-- REQUIRED ACTION --
Only the pictures are dropped. Restate each line below word for word.

-- COLLECTED DATA --
BEGIN
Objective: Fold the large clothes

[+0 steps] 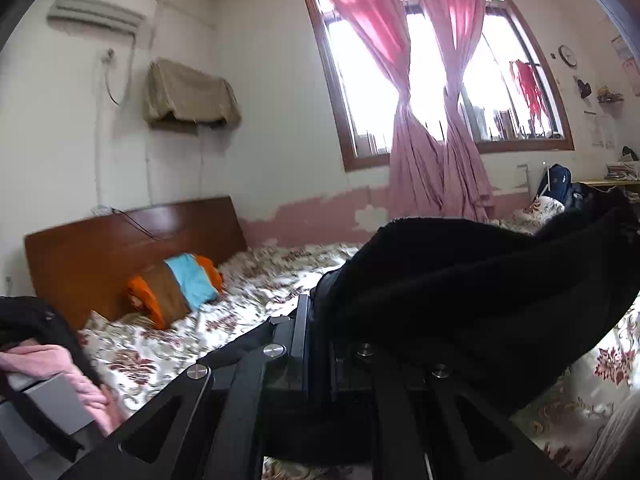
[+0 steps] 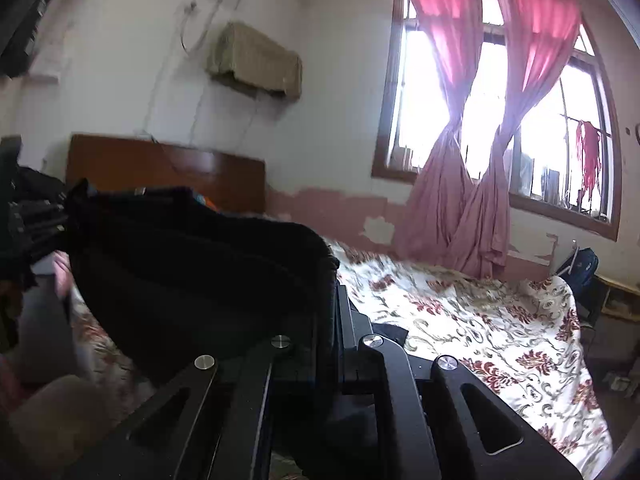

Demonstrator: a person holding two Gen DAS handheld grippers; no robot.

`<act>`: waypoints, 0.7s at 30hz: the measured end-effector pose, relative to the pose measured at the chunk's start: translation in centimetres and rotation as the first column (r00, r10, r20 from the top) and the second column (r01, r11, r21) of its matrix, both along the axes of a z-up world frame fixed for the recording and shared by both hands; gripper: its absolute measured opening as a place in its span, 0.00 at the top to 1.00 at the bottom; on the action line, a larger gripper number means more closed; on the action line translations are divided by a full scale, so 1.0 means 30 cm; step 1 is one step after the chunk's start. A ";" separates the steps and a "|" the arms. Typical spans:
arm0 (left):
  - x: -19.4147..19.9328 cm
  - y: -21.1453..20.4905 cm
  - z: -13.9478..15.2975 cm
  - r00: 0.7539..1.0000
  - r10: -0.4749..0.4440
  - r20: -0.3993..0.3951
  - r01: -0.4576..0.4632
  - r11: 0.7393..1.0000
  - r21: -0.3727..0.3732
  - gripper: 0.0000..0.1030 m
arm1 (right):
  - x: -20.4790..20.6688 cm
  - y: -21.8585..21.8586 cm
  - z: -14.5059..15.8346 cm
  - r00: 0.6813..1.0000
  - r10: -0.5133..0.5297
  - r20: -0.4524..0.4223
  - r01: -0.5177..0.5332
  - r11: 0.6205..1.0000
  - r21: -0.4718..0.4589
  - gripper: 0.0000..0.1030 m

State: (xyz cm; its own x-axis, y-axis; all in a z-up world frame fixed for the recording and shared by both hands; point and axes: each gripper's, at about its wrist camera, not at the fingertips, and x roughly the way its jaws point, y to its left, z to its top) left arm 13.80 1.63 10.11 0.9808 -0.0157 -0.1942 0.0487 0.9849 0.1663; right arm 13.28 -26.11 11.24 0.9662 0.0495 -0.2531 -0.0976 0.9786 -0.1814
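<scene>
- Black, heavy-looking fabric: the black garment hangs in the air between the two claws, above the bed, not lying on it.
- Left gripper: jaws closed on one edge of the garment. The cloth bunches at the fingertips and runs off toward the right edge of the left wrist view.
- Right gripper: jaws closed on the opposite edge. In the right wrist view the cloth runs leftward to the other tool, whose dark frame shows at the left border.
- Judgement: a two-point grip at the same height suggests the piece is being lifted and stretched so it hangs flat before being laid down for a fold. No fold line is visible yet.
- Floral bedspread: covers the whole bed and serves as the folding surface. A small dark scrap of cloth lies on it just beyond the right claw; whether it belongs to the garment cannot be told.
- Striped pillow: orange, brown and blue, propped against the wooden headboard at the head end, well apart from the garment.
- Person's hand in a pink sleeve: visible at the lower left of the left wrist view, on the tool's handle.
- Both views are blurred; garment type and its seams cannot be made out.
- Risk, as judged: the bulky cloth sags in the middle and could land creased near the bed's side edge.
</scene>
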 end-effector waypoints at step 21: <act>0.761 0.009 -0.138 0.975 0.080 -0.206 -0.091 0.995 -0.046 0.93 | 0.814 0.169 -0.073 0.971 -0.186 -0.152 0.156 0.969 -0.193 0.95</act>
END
-- RESPONSE AREA --
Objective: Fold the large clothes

[+0 steps] 
[+0 steps] 

Demonstrator: a person holding two Gen DAS handheld grippers; no robot.

`<act>`: waypoints, 0.7s at 30hz: the measured end-effector pose, relative to the pose measured at the chunk's start: translation in centimetres and rotation as the first column (r00, r10, r20 from the top) and the second column (r01, r11, r21) of its matrix, both along the axes of a z-up world frame fixed for the recording and shared by both hands; gripper: its absolute measured opening as a place in its span, 0.00 at the top to 1.00 at the bottom; on the action line, a larger gripper number means more closed; on the action line translations are divided by a full scale, so 1.0 means 30 cm; step 1 is one step after the chunk's start. A ";" separates the steps and a "|" the arms. Typical spans:
arm0 (left):
  - x: -19.4147..19.9328 cm
  - y: -21.1453..20.4905 cm
  - z: -13.9478..15.2975 cm
  - r00: 0.7539..1.0000
  - r10: -0.4749..0.4440
  - r20: -0.3993..0.3951
  - r01: -0.4576..0.4632
  - r11: 0.7393..1.0000
  - r21: -0.3727..0.3732
  - gripper: 0.0000..0.1030 m
arm1 (right):
  - x: -20.4790..20.6688 cm
  - y: -21.8585..21.8586 cm
  - z: -14.5059..15.8346 cm
  - r00: 0.6813..1.0000
  - r10: -0.5133..0.5297
  - r20: -0.4524..0.4223
  - r01: -0.5177..0.5332
  - r11: 0.6205..1.0000
  - r21: -0.4718..0.4589
  - gripper: 0.0000..0.1030 m

State: (xyz cm; its own x-axis, y-axis; all in a z-up world frame fixed for the recording and shared by both hands; point and axes: each gripper's, at about its wrist camera, not at the fingertips, and x roughly the way its jaws point, y to its left, z to its top) left arm 13.80 1.63 10.11 0.9808 -0.0157 -0.1942 0.0487 0.9849 0.1663; right arm 13.28 -26.11 11.24 0.9662 0.0495 -0.2531 -0.0976 0.9786 -0.1814
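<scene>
- Black, heavy-looking fabric: the black garment hangs in the air between the two claws, above the bed, not lying on it.
- Left gripper: jaws closed on one edge of the garment. The cloth bunches at the fingertips and runs off toward the right edge of the left wrist view.
- Right gripper: jaws closed on the opposite edge. In the right wrist view the cloth runs leftward to the other tool, whose dark frame shows at the left border.
- Judgement: a two-point grip at the same height suggests the piece is being lifted and stretched so it hangs flat before being laid down for a fold. No fold line is visible yet.
- Floral bedspread: covers the whole bed and serves as the folding surface. A small dark scrap of cloth lies on it just beyond the right claw; whether it belongs to the garment cannot be told.
- Striped pillow: orange, brown and blue, propped against the wooden headboard at the head end, well apart from the garment.
- Person's hand in a pink sleeve: visible at the lower left of the left wrist view, on the tool's handle.
- Both views are blurred; garment type and its seams cannot be made out.
- Risk, as judged: the bulky cloth sags in the middle and could land creased near the bed's side edge.
</scene>
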 end-effector waypoints at step 21: <act>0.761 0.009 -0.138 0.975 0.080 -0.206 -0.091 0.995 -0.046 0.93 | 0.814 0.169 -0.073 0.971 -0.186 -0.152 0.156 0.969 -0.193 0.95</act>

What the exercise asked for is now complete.